What the task requires - So that nothing is lost, write out all the lines below exactly.

Data extract -

>>

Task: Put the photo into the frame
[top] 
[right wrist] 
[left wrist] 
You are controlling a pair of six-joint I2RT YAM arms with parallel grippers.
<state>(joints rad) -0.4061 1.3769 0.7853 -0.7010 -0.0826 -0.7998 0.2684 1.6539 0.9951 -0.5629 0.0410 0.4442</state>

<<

Output -
Task: Put the photo into the frame
[top] 
[right wrist] 
[left wrist] 
You are controlling a pair of six-joint I2RT YAM arms with parallel grippers.
<state>(joints rad) -0.4061 1.3769 0.7853 -0.7010 -0.0826 -0.7998 0.2684 1.6539 0.9951 -0.5629 0.0410 0.4442</state>

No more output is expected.